= Antonio Jose Otero =

American judge (1809–1870)

Antonio Jose Otero (March 13, 1809 – November 20, 1870) was a justice of the New Mexico Territorial Supreme Court from 1846 until 1851. He was the only man of Spanish heritage who held a position on the supreme court of New Mexico territory.

Antonio Jose Otero was born on March 13, 1809, in the town of Valencia, New Mexico to Vicente Otero and Gertrudes Chaves. His grandfather was Pedro Otero, who came to Santa Fe around 1776. Antonio Jose's brother was Miguel Antonio Otero.

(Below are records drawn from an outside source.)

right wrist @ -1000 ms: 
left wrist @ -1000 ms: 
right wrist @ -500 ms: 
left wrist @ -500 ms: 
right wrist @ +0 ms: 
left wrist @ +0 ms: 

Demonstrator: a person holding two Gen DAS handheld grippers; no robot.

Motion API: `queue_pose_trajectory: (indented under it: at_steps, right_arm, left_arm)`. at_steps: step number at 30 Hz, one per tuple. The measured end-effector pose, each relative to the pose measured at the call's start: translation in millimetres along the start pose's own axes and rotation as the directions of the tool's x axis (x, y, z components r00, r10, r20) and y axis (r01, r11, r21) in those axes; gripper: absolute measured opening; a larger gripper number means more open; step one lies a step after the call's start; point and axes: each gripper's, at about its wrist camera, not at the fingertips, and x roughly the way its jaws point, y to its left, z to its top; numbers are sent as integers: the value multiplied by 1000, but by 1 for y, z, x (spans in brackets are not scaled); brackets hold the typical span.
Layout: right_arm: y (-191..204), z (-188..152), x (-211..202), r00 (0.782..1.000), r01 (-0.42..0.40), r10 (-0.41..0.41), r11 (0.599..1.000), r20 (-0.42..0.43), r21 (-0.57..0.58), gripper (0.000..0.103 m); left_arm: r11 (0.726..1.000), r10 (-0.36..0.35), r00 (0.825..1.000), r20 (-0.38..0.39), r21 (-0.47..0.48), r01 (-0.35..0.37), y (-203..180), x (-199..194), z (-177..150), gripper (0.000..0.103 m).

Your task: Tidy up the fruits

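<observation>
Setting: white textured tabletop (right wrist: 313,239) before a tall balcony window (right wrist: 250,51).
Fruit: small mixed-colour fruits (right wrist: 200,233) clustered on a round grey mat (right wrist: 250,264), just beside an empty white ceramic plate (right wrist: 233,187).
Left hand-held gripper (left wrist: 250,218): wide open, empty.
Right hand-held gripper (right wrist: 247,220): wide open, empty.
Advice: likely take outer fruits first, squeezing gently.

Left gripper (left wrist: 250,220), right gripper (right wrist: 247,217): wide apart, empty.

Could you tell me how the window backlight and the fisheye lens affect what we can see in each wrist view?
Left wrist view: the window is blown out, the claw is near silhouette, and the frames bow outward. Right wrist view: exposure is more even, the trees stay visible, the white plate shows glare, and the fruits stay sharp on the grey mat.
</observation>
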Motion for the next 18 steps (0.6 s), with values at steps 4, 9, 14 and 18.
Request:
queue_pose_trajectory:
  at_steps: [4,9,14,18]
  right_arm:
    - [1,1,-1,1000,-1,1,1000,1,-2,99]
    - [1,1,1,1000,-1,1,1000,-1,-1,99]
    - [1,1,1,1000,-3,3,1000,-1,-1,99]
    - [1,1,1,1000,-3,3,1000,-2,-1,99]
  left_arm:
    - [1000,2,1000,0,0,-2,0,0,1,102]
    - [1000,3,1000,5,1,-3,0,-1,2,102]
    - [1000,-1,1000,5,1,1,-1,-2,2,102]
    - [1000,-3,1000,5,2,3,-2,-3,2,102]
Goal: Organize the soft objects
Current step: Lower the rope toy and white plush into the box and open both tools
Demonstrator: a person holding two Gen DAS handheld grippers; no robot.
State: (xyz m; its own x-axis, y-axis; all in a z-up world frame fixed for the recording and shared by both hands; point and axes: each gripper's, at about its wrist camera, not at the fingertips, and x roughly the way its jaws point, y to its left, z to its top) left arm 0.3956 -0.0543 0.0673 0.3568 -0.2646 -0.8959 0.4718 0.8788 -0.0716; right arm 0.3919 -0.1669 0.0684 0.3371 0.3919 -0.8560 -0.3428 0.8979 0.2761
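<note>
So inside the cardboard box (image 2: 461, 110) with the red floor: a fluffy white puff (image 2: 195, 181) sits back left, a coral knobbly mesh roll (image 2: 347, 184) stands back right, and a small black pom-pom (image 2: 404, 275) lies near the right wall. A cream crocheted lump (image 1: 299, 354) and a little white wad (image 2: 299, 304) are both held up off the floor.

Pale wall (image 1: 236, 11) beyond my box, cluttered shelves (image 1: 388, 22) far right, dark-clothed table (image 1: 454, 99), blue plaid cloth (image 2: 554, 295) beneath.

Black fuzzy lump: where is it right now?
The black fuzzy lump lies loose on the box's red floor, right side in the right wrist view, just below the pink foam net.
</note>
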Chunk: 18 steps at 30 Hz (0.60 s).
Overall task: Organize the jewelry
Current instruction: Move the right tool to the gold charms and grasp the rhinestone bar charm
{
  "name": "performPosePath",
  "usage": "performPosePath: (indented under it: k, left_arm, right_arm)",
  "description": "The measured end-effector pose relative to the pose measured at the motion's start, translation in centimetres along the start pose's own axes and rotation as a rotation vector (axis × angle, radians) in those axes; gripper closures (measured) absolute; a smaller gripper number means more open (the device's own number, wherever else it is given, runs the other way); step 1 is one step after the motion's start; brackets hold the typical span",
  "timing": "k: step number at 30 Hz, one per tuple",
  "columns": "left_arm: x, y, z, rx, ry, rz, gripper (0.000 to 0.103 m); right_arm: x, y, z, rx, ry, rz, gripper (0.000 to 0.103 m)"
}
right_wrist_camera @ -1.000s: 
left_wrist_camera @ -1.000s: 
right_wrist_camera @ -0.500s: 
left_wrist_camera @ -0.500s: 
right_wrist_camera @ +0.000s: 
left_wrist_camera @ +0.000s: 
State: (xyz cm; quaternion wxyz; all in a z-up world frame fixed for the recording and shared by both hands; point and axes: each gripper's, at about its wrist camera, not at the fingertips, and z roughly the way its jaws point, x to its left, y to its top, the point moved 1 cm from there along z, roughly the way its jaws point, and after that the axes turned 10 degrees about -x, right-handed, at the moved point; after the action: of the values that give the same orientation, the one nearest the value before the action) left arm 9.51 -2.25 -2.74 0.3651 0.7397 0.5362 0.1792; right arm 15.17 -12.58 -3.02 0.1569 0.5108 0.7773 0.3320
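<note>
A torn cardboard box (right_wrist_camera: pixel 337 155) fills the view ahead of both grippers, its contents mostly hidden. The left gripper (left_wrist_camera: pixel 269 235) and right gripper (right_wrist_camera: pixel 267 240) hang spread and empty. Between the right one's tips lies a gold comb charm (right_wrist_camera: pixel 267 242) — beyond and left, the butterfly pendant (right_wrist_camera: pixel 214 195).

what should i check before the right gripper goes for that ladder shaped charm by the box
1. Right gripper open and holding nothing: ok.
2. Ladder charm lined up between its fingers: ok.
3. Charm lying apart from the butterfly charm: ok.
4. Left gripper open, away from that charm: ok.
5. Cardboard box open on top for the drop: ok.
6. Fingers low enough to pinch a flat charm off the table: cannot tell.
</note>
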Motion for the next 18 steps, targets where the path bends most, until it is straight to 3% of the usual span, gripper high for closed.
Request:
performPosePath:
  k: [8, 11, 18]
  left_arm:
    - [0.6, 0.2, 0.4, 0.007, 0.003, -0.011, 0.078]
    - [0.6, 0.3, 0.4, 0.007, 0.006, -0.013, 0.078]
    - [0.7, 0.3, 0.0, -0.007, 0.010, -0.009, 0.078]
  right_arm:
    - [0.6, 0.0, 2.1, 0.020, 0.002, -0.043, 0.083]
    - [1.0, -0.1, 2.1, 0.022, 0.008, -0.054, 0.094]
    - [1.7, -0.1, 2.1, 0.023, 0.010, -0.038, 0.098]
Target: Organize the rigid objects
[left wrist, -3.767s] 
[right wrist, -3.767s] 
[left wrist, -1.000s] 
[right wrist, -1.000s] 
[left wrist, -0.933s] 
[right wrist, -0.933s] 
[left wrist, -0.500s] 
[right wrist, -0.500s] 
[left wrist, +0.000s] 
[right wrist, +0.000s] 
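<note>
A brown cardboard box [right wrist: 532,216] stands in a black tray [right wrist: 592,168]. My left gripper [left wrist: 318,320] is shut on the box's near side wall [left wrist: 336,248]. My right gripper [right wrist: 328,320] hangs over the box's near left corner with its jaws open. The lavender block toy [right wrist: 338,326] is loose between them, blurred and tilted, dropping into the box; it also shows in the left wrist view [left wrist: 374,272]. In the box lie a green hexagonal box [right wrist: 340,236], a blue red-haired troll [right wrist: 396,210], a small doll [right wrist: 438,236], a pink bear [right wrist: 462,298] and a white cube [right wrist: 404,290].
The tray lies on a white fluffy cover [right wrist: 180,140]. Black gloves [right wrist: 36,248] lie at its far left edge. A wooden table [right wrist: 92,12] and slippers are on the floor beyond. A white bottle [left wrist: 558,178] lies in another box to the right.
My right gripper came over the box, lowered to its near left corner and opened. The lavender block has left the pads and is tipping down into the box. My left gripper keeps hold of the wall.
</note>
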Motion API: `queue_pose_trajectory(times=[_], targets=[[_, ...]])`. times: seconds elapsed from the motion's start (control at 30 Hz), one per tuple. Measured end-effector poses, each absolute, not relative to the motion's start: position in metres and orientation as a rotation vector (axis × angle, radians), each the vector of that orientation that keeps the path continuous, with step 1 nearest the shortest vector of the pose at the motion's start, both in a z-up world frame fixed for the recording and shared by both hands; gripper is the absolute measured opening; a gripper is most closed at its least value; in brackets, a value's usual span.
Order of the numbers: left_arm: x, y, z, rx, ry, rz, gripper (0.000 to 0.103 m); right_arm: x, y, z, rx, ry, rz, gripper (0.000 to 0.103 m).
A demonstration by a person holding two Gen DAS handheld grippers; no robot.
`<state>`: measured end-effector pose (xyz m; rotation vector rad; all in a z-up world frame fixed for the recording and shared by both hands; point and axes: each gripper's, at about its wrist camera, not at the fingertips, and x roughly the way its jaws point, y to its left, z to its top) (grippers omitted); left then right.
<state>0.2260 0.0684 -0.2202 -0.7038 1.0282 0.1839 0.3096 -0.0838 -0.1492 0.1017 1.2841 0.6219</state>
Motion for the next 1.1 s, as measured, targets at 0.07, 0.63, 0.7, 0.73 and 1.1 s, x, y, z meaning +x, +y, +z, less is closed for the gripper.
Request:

On September 22, 1846, General Stephen W. Kearny, pursuant to authorization from President James K. Polk, appointed a variety of territorial officials, naming Joab Houghton, Charles H. Beaubien, and Otero to the territorial supreme court. He presided over the third district court, which, at that time, included southern New Mexico and the territory of Arizona. After his service on the court, Otero served as delegate to Congress from the territory. In 1860, he was one of the incorporators of the New Mexican Railway Company.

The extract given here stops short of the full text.